Task brief: Copy the lines below as they are; omit the images they contain.

Dataset content:
# # #

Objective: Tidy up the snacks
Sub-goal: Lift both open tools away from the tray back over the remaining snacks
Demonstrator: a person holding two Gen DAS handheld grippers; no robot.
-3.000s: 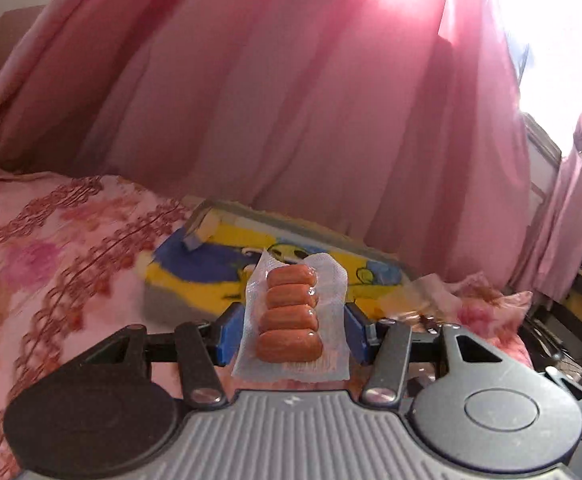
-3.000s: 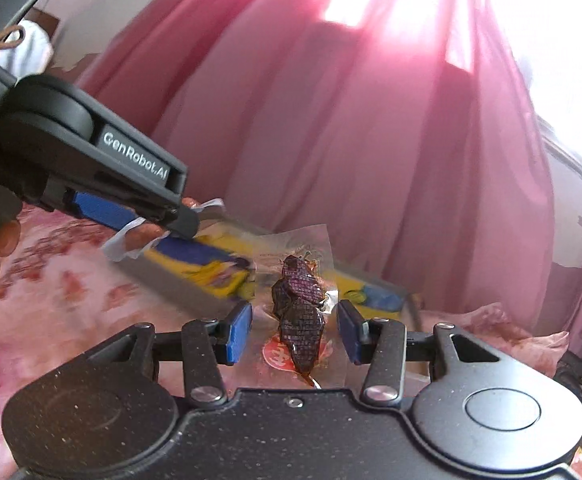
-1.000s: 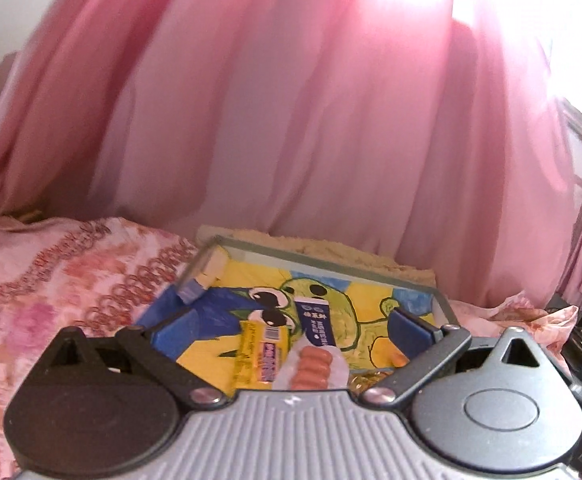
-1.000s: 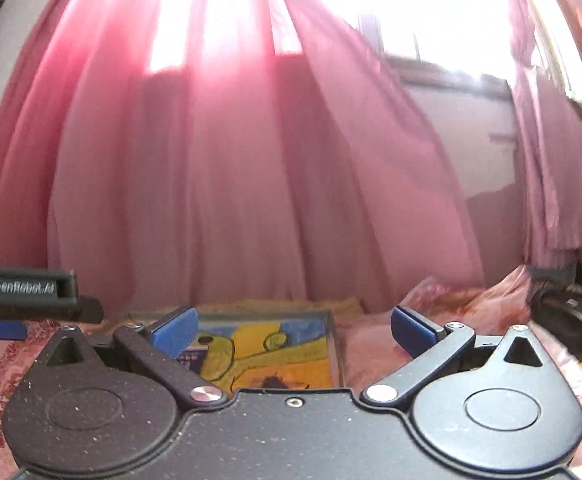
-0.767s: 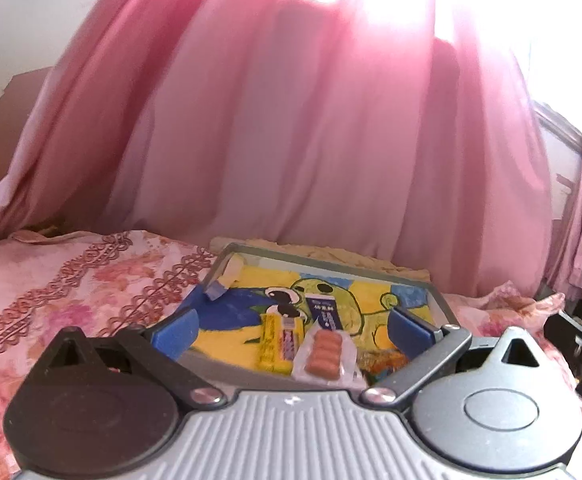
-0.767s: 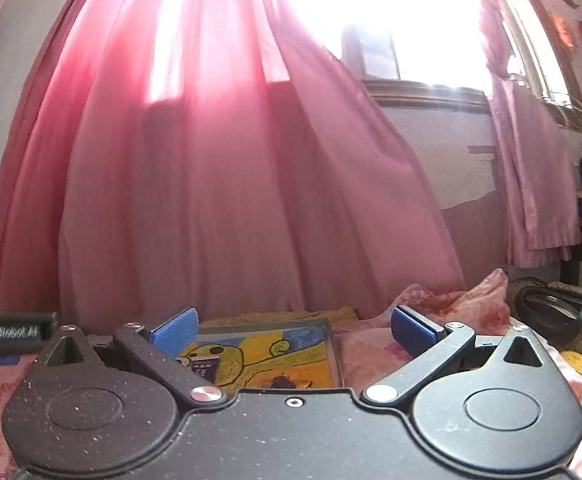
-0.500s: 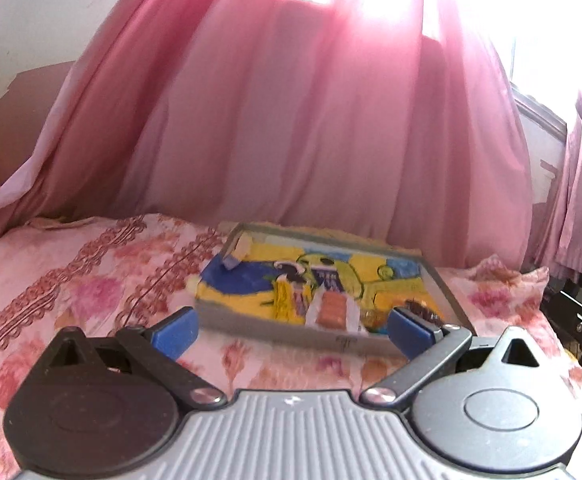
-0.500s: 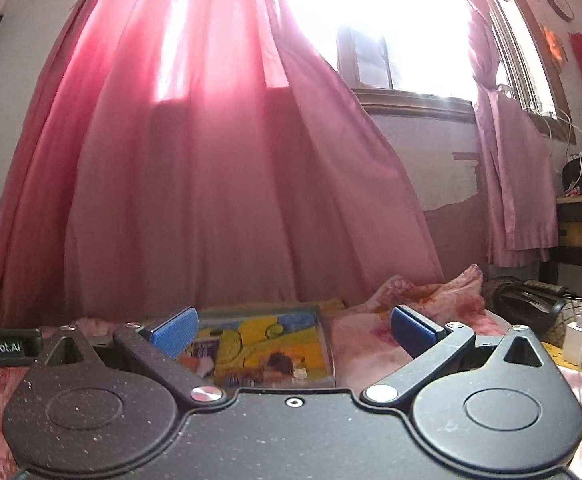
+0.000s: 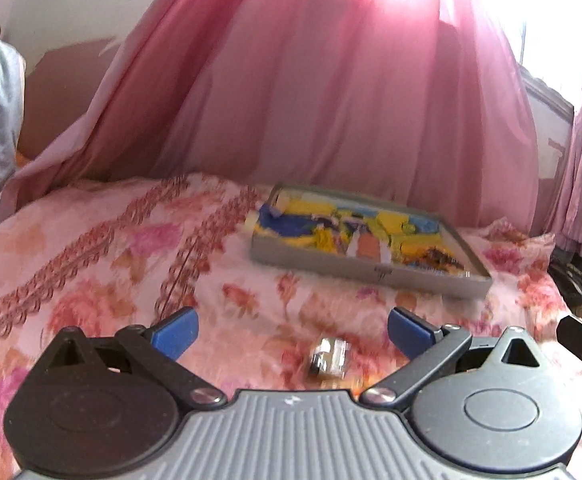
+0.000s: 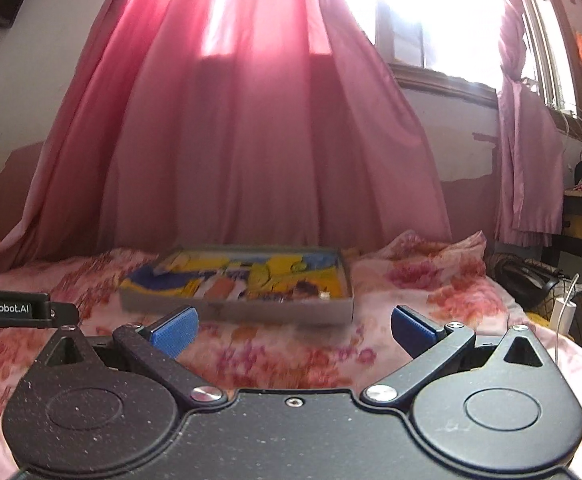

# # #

Written answer:
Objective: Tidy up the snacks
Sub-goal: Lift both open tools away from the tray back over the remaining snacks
Demonstrator: a person holding two Gen DAS handheld grippers; no robot.
-3.000s: 
-3.000s: 
-1.000s: 
-1.000s: 
-0.767s: 
-0.767s: 
-0.500s: 
-0.500s: 
+0.000s: 
+0.000s: 

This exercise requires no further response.